Hubbert’s Peak Theory is based on the obvious fact that the utilization of a finite resource must go through an initial start-up, reach a peak level of production, and eventually tail off as the resource is depleted. This is common sense, applicable to all non-renewable resources, and not disputable. What is disputable is the shape of the production/depletion curve and the assumptions that went into identifying the resource to be utilized and eventually depleted. Much of the public discussion that has ensued about Peak Oil, the application of Hubbert’s theory to oil (petroleum) extraction, since publication of Hubbert’s 1956 paper has revolved about these two facets of his theory.

It is important to clarify up front that Peak Oil is the point in time when oil extraction reaches its maximum rate and is not synonymous with oil depletion. Following a peak in extraction rate about half of the resource is still available for extraction, and production rate decreases steadily thereafter. Much discussion has focused on the shape of the declining curve after Peak Oil is reached – plateau? sharp decline? slow decline? – and the implications for the U.S. and world economies that are so dependent on oil supplies.

Hubbert’s theory received great visibility when he correctly predicted, in his 1956 paper, that U.S. domestic oil production would peak between 1965 and 1971. He used the terms ‘peak production rate’ and ‘peak in the rate of discoveries’; the term Peak Oil was introduced in 2002 by Colin Campbell and Kjelll Aleklett when they formed ASPO, the Association for the study of Peak Oil & Gas.

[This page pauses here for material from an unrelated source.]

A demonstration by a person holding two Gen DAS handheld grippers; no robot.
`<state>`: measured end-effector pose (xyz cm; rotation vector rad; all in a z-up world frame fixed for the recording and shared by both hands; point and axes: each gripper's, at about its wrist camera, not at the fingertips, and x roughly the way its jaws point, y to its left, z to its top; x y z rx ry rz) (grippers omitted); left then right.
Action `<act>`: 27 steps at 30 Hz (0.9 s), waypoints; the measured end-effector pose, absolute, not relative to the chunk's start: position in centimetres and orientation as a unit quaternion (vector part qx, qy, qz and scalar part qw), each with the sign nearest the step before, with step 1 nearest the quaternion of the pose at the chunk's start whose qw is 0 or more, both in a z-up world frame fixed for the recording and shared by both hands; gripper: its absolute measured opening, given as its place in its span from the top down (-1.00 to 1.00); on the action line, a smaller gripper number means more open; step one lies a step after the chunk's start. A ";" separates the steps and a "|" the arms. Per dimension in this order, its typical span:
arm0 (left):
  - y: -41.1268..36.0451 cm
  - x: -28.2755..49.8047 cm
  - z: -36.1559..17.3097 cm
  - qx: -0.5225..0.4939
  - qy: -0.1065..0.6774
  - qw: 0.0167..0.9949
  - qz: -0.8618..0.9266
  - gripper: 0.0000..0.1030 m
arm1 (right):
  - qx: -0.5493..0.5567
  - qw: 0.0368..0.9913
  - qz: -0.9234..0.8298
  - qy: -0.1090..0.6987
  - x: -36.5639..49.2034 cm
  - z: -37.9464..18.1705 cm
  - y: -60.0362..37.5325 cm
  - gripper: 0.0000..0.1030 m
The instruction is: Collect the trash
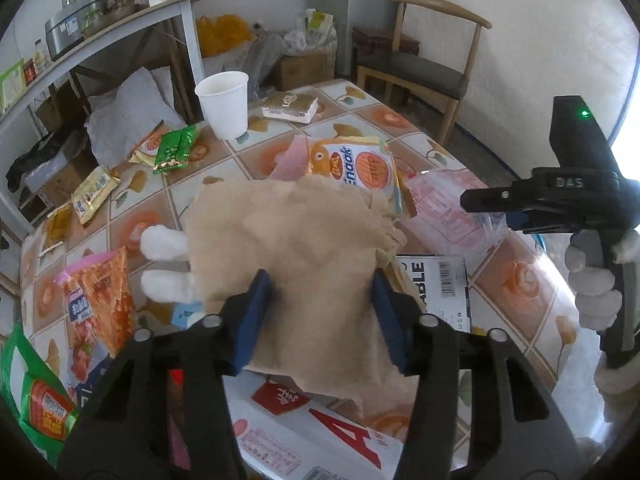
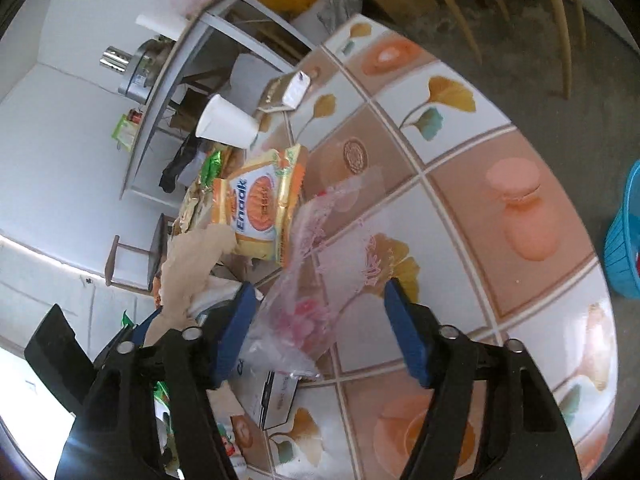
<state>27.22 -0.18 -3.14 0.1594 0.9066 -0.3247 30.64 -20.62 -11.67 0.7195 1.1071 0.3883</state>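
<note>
A crumpled brown paper (image 1: 304, 240) stands up off the table between the blue pads of my left gripper (image 1: 322, 312), which is shut on its lower part. From the right wrist the same brown paper (image 2: 188, 268) rises at the left. My right gripper (image 2: 320, 332) is open just above the table, its pads either side of a clear plastic bag (image 2: 304, 280) with pink print; the bag lies loose and brushes the left pad. An orange-and-white snack packet (image 2: 256, 208) lies just beyond both.
The tiled-pattern table (image 2: 460, 184) is strewn with wrappers: an orange packet (image 1: 104, 300), a green packet (image 1: 176, 148), a barcoded box (image 1: 440, 288). A white paper cup (image 1: 224, 104) stands at the far edge. A blue basket (image 2: 624, 248) sits on the floor, a wooden chair (image 1: 424, 64) beyond the table.
</note>
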 end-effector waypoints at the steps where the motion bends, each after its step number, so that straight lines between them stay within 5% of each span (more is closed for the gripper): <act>1: -0.2 27.3 -3.1 0.080 0.434 0.884 -0.155 0.22 | 0.336 0.769 0.179 0.514 30.7 -12.0 -20.6 -0.11; 12: 1.2 27.2 -2.8 0.060 0.433 0.886 -0.156 0.78 | 0.372 0.756 0.175 0.510 30.1 -12.8 -21.2 0.50; 27: 4.4 24.9 0.8 -0.040 0.387 0.904 -0.177 0.81 | 0.402 0.764 0.173 0.474 27.7 -11.5 -23.1 0.79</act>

Where the application of Hubbert’s theory has failed (I don’t blame him) is in the boundary conditions (assumptions) on which his theory is based. He did not anticipate, nor did others, the rapid emergence of unconventional oil and the substitutions for oil (alternative fuels, electrification of transportation) that have been or are being developed. He did mention these possibilities and did his best with the information available at the time; I cannot say that about modern Peak Oil theorists who still put out stories intended to scare.

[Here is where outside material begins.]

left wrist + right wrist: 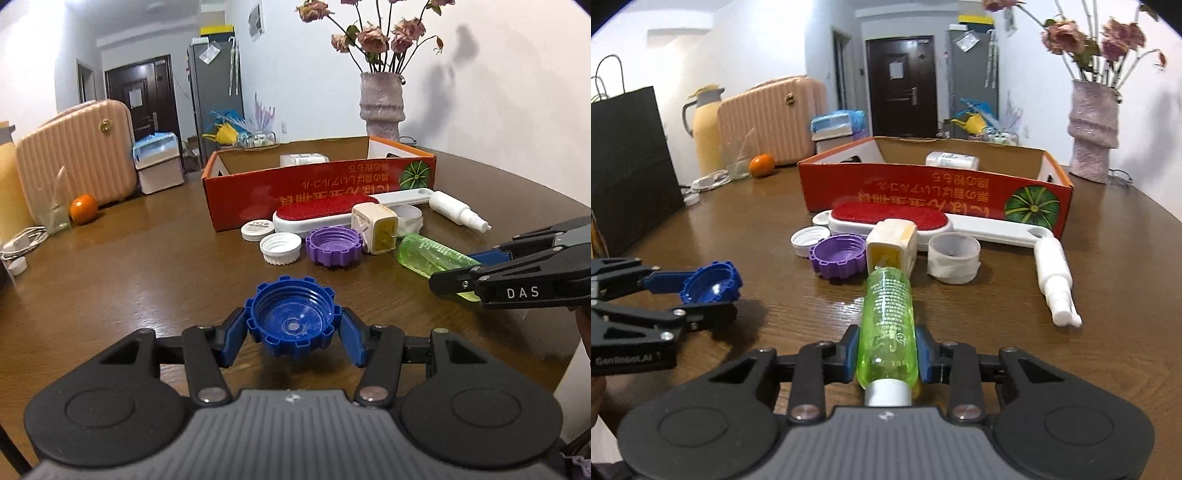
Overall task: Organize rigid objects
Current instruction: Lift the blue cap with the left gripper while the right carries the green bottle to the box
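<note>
Two grippers each hold something above the brown wooden table (129, 266). At lower centre of the left wrist view, the left gripper (293, 328) pinches a blue notched plastic cap (291, 319), open side up. At lower centre of the right wrist view, the right gripper (886, 356) clamps a clear green plastic bottle (886, 321) near its white cap. Beyond stands an orange cardboard box (923, 188).

Pink suitcase (75, 155), orange (84, 209), vase (381, 107) of perhaps dried roses, black bag (629, 166) beyond.
</note>
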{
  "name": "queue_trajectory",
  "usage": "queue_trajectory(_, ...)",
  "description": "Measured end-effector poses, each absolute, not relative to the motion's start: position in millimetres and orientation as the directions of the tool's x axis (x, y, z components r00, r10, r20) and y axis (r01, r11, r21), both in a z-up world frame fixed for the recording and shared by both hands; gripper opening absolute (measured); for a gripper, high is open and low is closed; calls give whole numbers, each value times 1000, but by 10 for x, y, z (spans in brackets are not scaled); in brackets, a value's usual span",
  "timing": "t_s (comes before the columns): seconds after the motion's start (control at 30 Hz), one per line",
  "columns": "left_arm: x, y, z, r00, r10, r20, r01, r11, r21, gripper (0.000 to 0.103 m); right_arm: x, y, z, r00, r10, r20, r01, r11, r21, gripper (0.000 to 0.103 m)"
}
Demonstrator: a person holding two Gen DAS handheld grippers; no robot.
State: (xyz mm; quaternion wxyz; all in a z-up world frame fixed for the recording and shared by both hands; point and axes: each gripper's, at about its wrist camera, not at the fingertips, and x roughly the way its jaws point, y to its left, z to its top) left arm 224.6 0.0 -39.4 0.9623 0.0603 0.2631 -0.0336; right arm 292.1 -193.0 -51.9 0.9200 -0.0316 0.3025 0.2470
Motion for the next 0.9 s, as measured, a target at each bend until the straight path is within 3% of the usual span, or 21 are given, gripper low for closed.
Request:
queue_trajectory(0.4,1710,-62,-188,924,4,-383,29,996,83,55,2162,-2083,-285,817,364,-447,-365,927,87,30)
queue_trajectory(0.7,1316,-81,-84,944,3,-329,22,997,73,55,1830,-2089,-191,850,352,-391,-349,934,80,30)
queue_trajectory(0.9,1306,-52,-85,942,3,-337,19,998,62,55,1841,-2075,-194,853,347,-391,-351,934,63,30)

What has changed is that oil production no longer depends only on ‘conventional’ oil supplies but increasingly on ‘unconventional’ resources that are an increasing part of total oil supply. A few definitions, courtesy of Wikipedia, will help:

“Conventional oil is oil that is generally easy to recover, in contrast to oil sands, oil shale, heavy crude oil, deep-water oil, polar oil and gas condensate. Conventional oil reserves are extracted using their inherent pressure, pumps, flooding or injection of water or gas. Approximately 95% of all oil production comes from conventional oil reserves.

Unconventional oil is oil that is technically more difficult to extract and more expensive to recover. The term unconventional refers not only to the geological formation and characteristics of the deposits but also to the technical realisation of ecologically acceptable and economical usage.”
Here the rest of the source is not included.